▸ Problem requirements: Would you print the material exactly, starting at its first line and ending at the line holding "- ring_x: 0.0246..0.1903"?

========================

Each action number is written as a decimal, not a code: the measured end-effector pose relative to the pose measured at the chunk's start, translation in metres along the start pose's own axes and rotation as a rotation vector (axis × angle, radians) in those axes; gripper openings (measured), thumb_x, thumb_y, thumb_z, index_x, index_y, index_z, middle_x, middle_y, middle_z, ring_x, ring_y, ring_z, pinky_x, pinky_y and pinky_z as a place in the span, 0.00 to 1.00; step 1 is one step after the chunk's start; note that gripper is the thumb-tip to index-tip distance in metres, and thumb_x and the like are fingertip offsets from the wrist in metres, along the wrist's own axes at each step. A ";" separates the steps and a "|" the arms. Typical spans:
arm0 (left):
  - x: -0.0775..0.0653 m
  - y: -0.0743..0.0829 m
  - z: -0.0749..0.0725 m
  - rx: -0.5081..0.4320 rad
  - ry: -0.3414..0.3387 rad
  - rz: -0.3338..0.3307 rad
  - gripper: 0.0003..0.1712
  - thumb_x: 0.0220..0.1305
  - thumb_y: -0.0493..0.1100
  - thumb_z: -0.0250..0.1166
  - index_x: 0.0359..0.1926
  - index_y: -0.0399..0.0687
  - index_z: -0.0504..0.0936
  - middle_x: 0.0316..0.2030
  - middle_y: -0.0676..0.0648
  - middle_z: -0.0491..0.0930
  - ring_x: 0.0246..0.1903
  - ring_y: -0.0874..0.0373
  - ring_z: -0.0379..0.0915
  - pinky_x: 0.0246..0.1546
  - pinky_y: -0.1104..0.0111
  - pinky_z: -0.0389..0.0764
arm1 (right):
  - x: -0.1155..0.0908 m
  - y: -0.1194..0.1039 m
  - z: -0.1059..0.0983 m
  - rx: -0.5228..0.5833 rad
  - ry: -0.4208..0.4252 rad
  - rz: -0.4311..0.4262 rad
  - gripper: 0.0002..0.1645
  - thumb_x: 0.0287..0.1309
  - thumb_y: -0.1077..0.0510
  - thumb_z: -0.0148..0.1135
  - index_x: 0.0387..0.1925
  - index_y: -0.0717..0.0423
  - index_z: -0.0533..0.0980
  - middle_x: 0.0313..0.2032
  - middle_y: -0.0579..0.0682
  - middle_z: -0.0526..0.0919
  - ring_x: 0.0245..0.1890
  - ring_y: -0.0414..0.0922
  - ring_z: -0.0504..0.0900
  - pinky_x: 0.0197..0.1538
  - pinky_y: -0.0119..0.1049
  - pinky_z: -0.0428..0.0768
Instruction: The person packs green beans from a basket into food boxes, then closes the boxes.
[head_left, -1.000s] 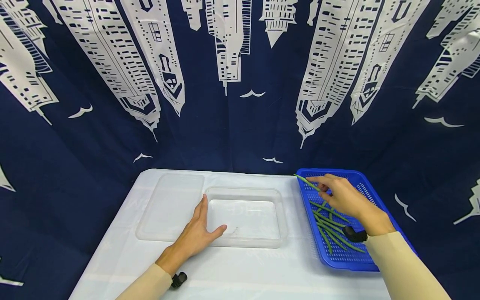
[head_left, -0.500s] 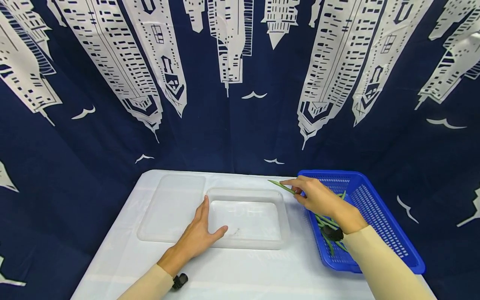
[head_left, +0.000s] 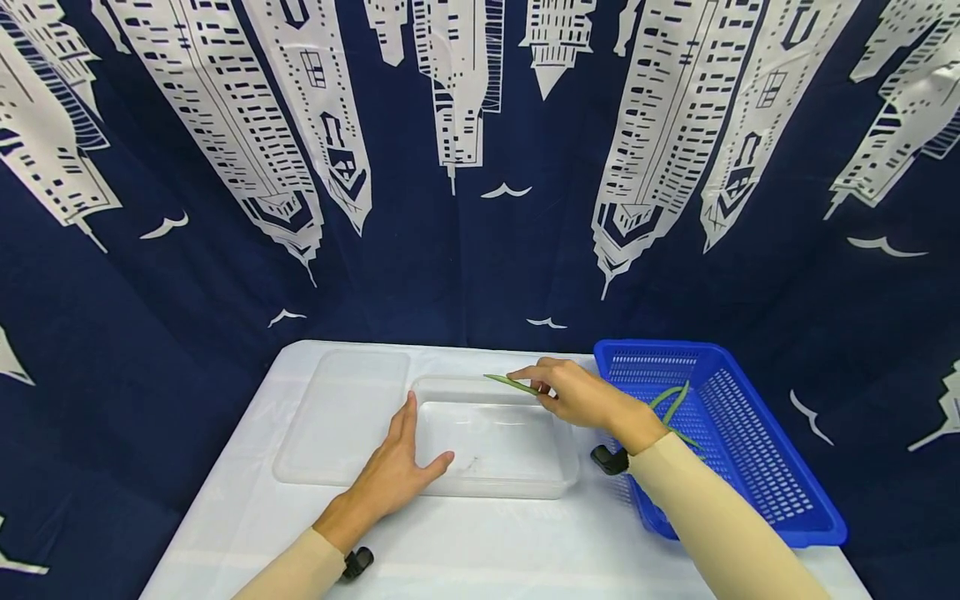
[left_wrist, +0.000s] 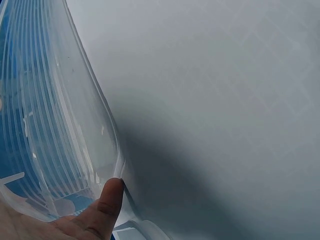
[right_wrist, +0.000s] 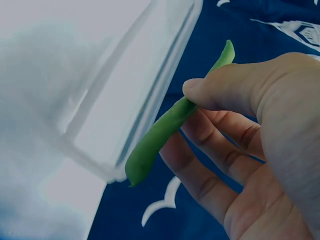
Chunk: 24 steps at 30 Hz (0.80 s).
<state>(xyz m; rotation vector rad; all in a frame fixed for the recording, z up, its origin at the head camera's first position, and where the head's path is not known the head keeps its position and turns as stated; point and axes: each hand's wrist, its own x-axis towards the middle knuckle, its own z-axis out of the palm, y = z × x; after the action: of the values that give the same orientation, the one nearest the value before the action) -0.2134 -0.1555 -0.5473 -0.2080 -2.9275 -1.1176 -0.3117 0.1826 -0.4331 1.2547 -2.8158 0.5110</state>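
Green bean partly hidden by right grip.

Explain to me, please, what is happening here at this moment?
A person's right hand pinches a green bean, which appears over the far rim of the clear box and is not yet set down. The left hand touches the box's left end. More beans lie in the blue basket on the right. What looks like a lid lies to the left.
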 end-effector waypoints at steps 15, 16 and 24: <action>-0.004 0.000 -0.002 0.000 -0.004 -0.009 0.73 0.77 0.70 0.74 0.98 0.46 0.36 0.94 0.33 0.51 0.86 0.28 0.68 0.84 0.36 0.75 | 0.045 -0.011 0.041 0.051 -0.180 -0.031 0.32 0.75 0.72 0.71 0.73 0.46 0.88 0.46 0.50 0.92 0.44 0.42 0.86 0.52 0.36 0.89; -0.004 0.000 -0.002 0.000 -0.005 -0.005 0.73 0.77 0.70 0.74 0.98 0.46 0.36 0.94 0.33 0.51 0.86 0.27 0.68 0.83 0.36 0.75 | 0.047 -0.012 0.044 0.044 -0.189 -0.031 0.32 0.75 0.72 0.71 0.73 0.46 0.89 0.46 0.49 0.92 0.43 0.42 0.86 0.51 0.36 0.89; -0.002 0.000 -0.002 0.000 -0.017 -0.006 0.73 0.78 0.72 0.72 0.97 0.46 0.35 0.94 0.32 0.50 0.84 0.26 0.70 0.81 0.36 0.78 | 0.064 -0.014 0.061 -0.045 -0.223 -0.019 0.33 0.73 0.72 0.72 0.70 0.42 0.90 0.45 0.46 0.93 0.41 0.38 0.83 0.47 0.35 0.87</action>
<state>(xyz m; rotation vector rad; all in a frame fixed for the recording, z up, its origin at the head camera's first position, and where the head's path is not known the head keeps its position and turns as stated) -0.2112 -0.1571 -0.5465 -0.2099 -2.9449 -1.1218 -0.3374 0.1091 -0.4773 1.4099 -2.9707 0.3236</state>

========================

▸ Solution for this problem:
Each action number is written as a decimal, not a code: the measured end-effector pose relative to the pose measured at the chunk's start, translation in metres along the start pose's own axes and rotation as a rotation vector (axis × angle, radians) in those axes; gripper openings (measured), thumb_x, thumb_y, thumb_z, index_x, index_y, index_z, middle_x, middle_y, middle_z, ring_x, ring_y, ring_z, pinky_x, pinky_y and pinky_z as a place in the span, 0.00 to 1.00; step 1 is one step after the chunk's start; note that gripper is the thumb-tip to index-tip distance in metres, and thumb_x and the like are fingertip offsets from the wrist in metres, along the wrist's own axes at each step. A ";" separates the steps and a "|" the arms. Typical spans:
arm0 (left):
  - x: -0.0775..0.0653 m
  - y: -0.0743..0.0829 m
  - z: -0.0749..0.0725 m
  - rx: -0.5081..0.4320 rad
  - ry: -0.3414..0.3387 rad
  - rz: -0.3338..0.3307 rad
  - gripper: 0.0003..0.1712
  - thumb_x: 0.0220..0.1305
  - thumb_y: -0.0493..0.1100
  - thumb_z: -0.0250..0.1166
  - index_x: 0.0359..0.1926
  - index_y: -0.0399..0.0687
  - index_z: -0.0504..0.0936
  - middle_x: 0.0316..0.2030
  - middle_y: -0.0676..0.0648
  - middle_z: -0.0491..0.0930
  - ring_x: 0.0246..0.1903

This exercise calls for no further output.